Torgny Lindgren - Bathseba / Bat Seba

  • Der Autor (Quelle: Volk und Welt): Sprachliche Suggestionskraft und lakonischen Humor bescheinigt die schwedische Kritik dem Autor Torgny Lindgren (geb. 1938), der mit seinen jüngsten Werken in die vorderste Reihe der Gegenwartsliteratur des Landes gehört. Seit 1965 erschienen Gedichte, Erzählungen und Romane. Seinen bisher größten Erfolg erzielte er mit dem 1984 erschienenen Bibelroman. Eine Erzählung aus dem Band „Merabs Schönheit“ (1983) ist bei Volk und Welt in der Anthologie „Schwedische Erzähler aus acht Jahrzehnten“ (1986) erschienen. Lindgren starb 2017.


    Klappentext (Quelle: Volk und Welt): „Und es begab sich, dass David um den Abend aufstand von seinem Lager und ging auf dem Dach des Königshauses und sah vom Dach ein Weib sich waschen; und das Weib war sehr schöner Gestalt.“ (2. Buch Samuel 11,2)
    Die berühmte Badeszene, von Künstlern wie Rubens und Rembrandt gestaltet, bei Torgny Lindgren ist sie der Auftakt zu einer Geschichte voller Leidenschaft und Kraft, voll grausamer Fehden und raffinierter Intrigen, Brudermord und Schwesternschändung, die auch die Geschichte einer großen Liebe ist. Neunzehn Jahre alt ist Bathseba, als David ihren Mann Uria heimtückisch ermorden lässt und sie sich gewaltsam unterwirft. Soll dieser Zustand nicht ewig währen, muss Bathseba König David besiegen. Mit Klugheit und List setzt sie alle ihre Mittel ein, um das Denken und Fühlen des Mannes zu ergründen. Sie lernt Davids „göttlichen“ Hunger nach Macht kennen und setzt ihm ihre menschliche Einsicht in die Vielfalt und Widersprüchlichkeit des Daseins entgegen, die sie schließlich befähigt, ihr Geschick und das des Landes in die eigenen Hände zu nehmen.

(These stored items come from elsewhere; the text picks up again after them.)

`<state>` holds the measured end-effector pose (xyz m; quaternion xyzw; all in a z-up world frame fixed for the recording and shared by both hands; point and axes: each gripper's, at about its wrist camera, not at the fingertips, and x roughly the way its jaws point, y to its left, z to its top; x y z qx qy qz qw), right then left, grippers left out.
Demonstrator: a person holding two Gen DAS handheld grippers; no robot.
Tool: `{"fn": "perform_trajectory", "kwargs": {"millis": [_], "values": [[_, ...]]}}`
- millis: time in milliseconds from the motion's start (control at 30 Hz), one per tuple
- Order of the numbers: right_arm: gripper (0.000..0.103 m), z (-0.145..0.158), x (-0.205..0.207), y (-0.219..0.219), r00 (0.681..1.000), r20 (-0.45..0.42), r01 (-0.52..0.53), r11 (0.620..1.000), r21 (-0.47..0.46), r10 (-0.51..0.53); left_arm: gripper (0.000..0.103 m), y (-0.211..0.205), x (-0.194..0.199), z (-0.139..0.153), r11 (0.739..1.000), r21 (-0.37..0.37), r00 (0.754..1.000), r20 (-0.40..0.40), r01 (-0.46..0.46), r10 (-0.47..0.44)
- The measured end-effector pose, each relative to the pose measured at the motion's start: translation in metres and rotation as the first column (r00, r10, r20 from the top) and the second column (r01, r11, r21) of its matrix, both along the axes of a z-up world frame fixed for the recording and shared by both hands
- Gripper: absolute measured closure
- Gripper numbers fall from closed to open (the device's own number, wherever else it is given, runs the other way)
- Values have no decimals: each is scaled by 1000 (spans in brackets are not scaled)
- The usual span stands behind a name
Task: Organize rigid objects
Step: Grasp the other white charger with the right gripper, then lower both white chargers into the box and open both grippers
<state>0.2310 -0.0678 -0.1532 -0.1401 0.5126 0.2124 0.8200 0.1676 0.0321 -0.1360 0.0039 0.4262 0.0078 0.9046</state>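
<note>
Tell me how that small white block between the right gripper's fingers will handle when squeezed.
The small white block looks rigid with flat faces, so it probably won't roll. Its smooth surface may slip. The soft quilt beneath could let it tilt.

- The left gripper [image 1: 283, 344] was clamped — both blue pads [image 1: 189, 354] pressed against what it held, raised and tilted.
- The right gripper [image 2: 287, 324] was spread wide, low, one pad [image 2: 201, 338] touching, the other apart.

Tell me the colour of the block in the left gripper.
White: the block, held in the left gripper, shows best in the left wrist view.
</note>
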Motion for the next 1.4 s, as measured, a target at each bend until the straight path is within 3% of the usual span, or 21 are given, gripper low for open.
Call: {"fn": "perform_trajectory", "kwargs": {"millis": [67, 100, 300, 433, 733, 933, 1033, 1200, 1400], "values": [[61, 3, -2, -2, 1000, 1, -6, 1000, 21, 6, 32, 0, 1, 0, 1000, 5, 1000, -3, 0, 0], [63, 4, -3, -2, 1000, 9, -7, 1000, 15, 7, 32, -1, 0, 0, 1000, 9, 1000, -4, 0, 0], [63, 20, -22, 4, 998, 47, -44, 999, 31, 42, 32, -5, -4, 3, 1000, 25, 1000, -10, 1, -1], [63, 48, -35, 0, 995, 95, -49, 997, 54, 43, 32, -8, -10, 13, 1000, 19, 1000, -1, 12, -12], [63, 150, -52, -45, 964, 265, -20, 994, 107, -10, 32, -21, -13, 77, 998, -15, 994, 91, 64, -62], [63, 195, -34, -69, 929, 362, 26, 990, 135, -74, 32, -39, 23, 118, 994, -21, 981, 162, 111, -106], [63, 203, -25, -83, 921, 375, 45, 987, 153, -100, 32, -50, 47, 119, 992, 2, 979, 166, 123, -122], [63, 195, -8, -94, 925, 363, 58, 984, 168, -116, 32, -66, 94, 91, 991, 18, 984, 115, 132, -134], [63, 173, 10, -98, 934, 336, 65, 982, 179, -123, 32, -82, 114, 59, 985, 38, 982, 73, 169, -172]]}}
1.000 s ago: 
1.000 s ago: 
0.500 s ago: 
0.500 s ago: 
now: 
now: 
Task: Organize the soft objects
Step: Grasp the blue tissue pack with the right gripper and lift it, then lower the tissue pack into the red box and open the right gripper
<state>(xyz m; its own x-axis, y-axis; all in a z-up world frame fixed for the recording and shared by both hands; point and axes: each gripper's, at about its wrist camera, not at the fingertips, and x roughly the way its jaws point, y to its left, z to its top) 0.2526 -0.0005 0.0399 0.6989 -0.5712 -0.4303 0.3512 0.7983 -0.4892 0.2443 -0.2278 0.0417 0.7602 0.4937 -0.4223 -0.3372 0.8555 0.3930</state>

    Schwedische, französische, deutsche, englische, italienische und niederländische Ausgaben:

    • Das schwedische Original erschien zuerst 1984 unter dem Titel „Bat Seba“ bei Norstedt & Söners in Stockholm (249 Seiten).
    • Die französische Übersetzung von Marc de Gouvenain und Lena Grumbach erschien zuerst 1986 unter dem Titel "Bethsabée" als Nr. 6 der Reihe "Babel" bei Actes Sud in Arles (278 Seiten).
    • Die deutsche Übersetzung aus dem Schwedischen von Verena Reichel erschien zuerst 1987 unter dem Titel „Bathseba“ bei Hanser in München und Wien (267 Seiten). Als Lizenzausgabe des Hanser-Verlages erschien der Roman im Jahr 1988 bei der Deutschen Buch-Gemeinschaft in Berlin, Darmstadt und Wien, dem Bertelsmann-Club in Gütersloh, der EBG-Verl.-GmbH in Kornwestheim, der Buchgemeinschaft Donauland in Wien und bei den Buch- u. Schallplattenfreunde in Zug/Schweiz (267 Seiten), sowie als Lizenzausgabe für die DDR beim Verlag Volk und Welt in Berlin (258 Seiten). 1991 wurde die Reichel-Übersetzung als dtv-Taschenbuch Nr. 11409 beim Deutschen Taschenbuch-Verlag in München (240 Seiten) neu aufgelegt.
    • Die englische Übersetzung von Tom Geddes erschien zuerst 1987 unter dem Titel „Bathsheba“ bei Faber in London und 1989 bei Harper & Row in New York (250 Seiten).
    • Die italienische Übersetzung von Carmen Giorgetti Cima erschien zuerst 1988 unter dem Titel "Betsabea" bei Iperborea in Miland (323 Seiten).
    • Die niederländische Übersetzung von Bertie van der Meij erschien zuerst 1991 unter dem Title "Bathseba" in der Reihe "BBLiterair" des Verlages Uitg. de Bezige Bij in Amsterdam (273 Seiten).


    Mein Eindruck:
    Intellektuell sehr anregende, neu justierte Romanerzählung der alttestamentarischen Geschichte um König David und die Schöne Bathseba, die für den biblischen Helden und Goliath-Bezwinger David, diesen Vorläufer Jesu, ähnliches leistet, wie Christa Wolfs „Kassandra“ für die griechischen Helden der Ilias rund um Achilles, "das Vieh". :wink: König David als verfettender Narzisst und größenwahnsinniger Tyrann, geblendet von seinem eigenen Mythos, gefangen in Heuchelei und Verehrung. Der Mächtige, der seinen Untertan als Söldner in eine vorbereitete, tödliche Falle schickt, um freie Bahn zu haben, weiter die Hand auf dessen blutjunge Frau legen zu können, auf dass die Schwangerschaft der Vergewaltigten nicht für Unmut sorgt. Von Lindgren in lakonischen, nüchternen Sätzen eingefangen, spannend und aufregend, mit stimmigen mythologischen Verknappungen, einer Sprache von fast biblischem Klang, ohne historistisch billig zu imitieren.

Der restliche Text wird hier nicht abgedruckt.